Если бы 1 Мая на Красной площади Тухачевский оглянулся на трибуну, если бы ОН увидел его лицо. ОН, может быть, не вызывал бы его теперь. Но Тухачевский не оглянулся, и ОН не увидел его лица. Тухачевский ушел, показав ему затылок А ОН не палач. ОН смотрит не в затылок, а в лицо. И Тухачевскому ОН последний раз посмотрит в лицо: ожидает ли тот своего конца, понимает ли, что обречен, или ни о чем не догадывается? И этот человек перестанет для него существовать – не играет роли, останется ему до смерти час, день, неделя или месяц.
ОН никогда сам не объявлял приговора. Наоборот, ОН скрывал приговор, который сам и выносил. ОН успокаивал. Иногда для усыпления бдительности, но в случае с Тухачевским этого мотива нет. Он уже не опасен. Сидит в Наркомате, сдает дела, через неделю уедет в Куйбышев, там его и заберут. Никаких данных о контактах Тухачевского с войсковыми командирами нет. Побег за границу – исключен: каждый шаг его известен, все военные аэродромы под контролем. Ни с кем не свяжется, никуда не убежит.
И все же ОН должен увидеть его, посмотреть в глаза и этим подать надежду на жизнь. Может быть, где-то в НЕМ еще сидит священник. А что ж… Вселить человеку надежду на жизнь земную милосерднее, чем вселить надежду на жизнь небесную.
Нет, ОН не священник и не милосердие в НЕМ говорит. Милосердие – это не политическая категория, милосердие – это из лексикона дамочек из благотворительного общества. ОН хочет своими глазами видеть поверженного врага, пока тот еще жив. И надежду ОН ему подает не из милосердия, а для того, чтобы тот до конца оставался в неведении, чтобы цеплялся за возможность выжить. Человек, примирившийся с мыслью о неизбежной смерти, уже отрешен от земных дел, уже вне воздействия, но на человека, в котором теплится надежда на жизнь, еще можно воздействовать. Пусть Тухачевский беспокоится, пусть тревожится до последней своей минуты.

 

Тухачевский вошел в кабинет. Держался, как всегда, с достоинством, чуть поклонился и хотя сел на стул, указанный ему Сталиным, но так, как будто именно на этот стул и собирался сесть. Холеный, надменный барин, барин с аристократическим лицом, барин в каждом движении. Вот Шапошников, тоже бывший царский офицер и не какой-то там поручик, как Тухачевский, полковник царской армии, а держится скромно, предупредительно, понимает, с кем имеет дело. Не претендует, как Тухачевский, на роль «героя гражданской войны», на роль главного победителя Колчака, Деникина, Антонова, подавителя Кронштадтского мятежа, не претендует на роль человека, чуть было не совершившего мировой революции, если бы товарищ Сталин не помешал ему взять Варшаву.
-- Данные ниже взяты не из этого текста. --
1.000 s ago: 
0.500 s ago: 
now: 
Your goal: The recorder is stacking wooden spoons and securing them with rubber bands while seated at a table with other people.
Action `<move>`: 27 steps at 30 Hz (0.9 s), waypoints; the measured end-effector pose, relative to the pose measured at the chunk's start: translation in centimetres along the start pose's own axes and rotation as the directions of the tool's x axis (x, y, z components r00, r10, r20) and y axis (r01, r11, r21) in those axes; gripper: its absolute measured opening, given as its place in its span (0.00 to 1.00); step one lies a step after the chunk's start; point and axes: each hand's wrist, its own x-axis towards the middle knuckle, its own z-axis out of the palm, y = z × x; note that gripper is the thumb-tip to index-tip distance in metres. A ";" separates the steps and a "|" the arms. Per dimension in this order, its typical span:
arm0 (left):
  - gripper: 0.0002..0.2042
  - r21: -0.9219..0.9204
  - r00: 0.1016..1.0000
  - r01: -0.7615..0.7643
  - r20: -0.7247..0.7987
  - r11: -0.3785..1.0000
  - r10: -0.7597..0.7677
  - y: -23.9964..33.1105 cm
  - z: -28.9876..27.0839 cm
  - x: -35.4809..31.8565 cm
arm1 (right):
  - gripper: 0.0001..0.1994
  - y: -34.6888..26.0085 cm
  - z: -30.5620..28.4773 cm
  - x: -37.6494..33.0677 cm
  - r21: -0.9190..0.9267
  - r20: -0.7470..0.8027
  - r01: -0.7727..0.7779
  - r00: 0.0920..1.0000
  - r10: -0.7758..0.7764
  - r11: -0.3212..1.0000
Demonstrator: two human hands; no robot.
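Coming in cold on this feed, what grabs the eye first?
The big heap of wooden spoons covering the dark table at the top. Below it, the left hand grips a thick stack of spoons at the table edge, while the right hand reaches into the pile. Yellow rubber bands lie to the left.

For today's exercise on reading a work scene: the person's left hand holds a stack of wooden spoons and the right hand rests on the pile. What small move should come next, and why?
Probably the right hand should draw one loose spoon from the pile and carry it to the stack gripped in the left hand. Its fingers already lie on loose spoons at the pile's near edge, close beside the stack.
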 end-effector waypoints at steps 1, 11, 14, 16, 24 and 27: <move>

– Вы не обижаетесь на свой перевод в Куйбышев? – спросил Сталин.
– Я готов служить всюду, куда меня пошлют, но причина перевода мне неизвестна.
– Товарищ Ворошилов вам не говорил?
– Нет.
– Почему же вы не потребовали у него объяснений?
Тухачевский посмотрел на него. Спокойный ясный взгляд, но в глубине его Сталин чувствовал насмешку.
– Мое дело исполнять приказ. Приказано сдать дела, я их сдаю.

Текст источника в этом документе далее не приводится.